I’m very excited about a workshop I’ll be at later this month: Moving Naturalism Forward. By “naturalism” we mean the simple idea that the natural world, obeying natural laws, is all there is. No supernatural realm, spirits, or ineffable dualistic essences affecting what happens in the universe. Clearly the idea is closely related to atheism (I can’t imagine anyone is both a naturalist and a theist), but the focus is on understanding how the world actually does work rather than just rejecting one set of ideas.
Once you accept that we live in a self-contained universe governed by impersonal laws of nature, the hard work has just begun, as we are faced with a daunting list of challenges. The naturalist worldview comes into conflict with our “folk” understanding of human life in multiple ways, and we need to figure out what can be salvaged and what has to go. We’ve identified these particular issues for discussion:
- Free will. If people are collections of atoms obeying the laws of physics, is it sensible to say that they make choices?

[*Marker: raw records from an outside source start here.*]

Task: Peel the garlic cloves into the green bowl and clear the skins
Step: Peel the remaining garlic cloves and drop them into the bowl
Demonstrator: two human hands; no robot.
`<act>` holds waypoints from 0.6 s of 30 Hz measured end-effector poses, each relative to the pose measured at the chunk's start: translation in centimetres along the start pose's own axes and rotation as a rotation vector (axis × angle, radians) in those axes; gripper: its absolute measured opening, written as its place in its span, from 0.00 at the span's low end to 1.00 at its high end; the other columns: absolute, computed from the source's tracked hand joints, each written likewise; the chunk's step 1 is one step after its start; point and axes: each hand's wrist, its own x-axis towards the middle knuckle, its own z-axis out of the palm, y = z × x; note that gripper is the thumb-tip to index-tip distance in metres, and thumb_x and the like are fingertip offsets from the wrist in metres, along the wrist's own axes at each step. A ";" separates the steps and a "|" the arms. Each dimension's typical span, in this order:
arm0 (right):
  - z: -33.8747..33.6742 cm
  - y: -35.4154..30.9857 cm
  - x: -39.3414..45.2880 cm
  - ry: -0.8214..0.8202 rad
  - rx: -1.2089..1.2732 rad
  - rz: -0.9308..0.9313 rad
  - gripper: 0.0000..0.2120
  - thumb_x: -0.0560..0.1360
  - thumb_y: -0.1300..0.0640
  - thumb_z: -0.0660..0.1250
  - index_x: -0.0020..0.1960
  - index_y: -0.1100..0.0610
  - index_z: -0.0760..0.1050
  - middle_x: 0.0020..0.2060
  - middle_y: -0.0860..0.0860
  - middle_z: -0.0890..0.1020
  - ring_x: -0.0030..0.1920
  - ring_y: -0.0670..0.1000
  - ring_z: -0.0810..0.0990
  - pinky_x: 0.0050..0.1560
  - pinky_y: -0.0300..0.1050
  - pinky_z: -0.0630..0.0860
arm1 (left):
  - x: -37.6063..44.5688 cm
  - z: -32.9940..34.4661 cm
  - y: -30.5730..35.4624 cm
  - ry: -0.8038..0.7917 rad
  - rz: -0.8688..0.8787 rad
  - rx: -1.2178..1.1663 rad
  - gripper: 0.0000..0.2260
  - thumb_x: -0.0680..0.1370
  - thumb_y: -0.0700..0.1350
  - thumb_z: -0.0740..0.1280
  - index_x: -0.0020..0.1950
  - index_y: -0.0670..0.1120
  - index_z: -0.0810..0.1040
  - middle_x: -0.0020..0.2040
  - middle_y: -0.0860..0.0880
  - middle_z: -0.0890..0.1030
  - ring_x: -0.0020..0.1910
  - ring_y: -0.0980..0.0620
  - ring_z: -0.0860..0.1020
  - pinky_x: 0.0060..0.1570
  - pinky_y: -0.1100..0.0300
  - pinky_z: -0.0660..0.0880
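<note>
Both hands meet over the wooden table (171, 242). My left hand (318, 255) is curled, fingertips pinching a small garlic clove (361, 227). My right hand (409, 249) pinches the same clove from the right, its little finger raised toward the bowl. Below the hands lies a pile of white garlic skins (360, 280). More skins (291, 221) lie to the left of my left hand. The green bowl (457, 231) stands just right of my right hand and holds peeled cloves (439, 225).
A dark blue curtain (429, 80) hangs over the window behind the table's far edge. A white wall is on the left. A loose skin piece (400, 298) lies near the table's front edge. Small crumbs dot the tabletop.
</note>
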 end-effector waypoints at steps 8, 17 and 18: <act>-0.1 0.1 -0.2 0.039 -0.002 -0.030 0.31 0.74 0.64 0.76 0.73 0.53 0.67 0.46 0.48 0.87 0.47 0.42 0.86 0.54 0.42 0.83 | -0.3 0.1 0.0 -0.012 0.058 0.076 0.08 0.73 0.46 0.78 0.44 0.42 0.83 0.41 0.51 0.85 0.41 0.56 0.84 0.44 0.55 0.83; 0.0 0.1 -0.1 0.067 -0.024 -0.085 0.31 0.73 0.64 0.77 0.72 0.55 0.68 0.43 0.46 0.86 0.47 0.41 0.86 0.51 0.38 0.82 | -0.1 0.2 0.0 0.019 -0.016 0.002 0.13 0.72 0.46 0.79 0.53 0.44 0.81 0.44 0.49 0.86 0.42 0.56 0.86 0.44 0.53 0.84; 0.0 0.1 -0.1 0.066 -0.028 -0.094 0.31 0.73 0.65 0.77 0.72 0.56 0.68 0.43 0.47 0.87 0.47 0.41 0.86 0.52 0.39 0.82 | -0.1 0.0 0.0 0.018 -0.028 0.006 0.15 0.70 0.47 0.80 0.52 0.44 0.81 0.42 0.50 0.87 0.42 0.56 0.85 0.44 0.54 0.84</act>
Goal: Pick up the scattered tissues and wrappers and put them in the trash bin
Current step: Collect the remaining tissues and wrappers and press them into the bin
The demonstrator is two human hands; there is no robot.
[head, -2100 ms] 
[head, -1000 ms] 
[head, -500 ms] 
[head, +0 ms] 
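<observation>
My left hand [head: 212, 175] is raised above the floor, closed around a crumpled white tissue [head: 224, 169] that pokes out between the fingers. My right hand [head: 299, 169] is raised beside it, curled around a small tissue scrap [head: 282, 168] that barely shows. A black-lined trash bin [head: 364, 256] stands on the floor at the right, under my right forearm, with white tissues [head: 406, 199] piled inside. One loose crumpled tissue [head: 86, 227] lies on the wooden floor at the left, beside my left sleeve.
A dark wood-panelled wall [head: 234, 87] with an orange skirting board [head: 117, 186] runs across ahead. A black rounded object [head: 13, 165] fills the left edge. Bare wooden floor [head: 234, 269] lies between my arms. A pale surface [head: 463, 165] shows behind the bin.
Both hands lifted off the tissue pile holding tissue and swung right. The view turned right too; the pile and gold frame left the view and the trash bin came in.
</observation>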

- Morality. What is the origin of right and wrong? Are there objective standards?
- Meaning. Why live? Is there a rational justification for finding meaning in human existence?
- Purpose. Do teleological concepts play a useful role in our description of natural phenomena?
- Epistemology. Is science unique as a method for discovering true knowledge?
- Emergence. Does reductionism provide the best path to understanding complex systems, or do different levels of description have autonomous existence?
- Consciousness. How do the phenomena of consciousness arise from the collective behavior of inanimate matter?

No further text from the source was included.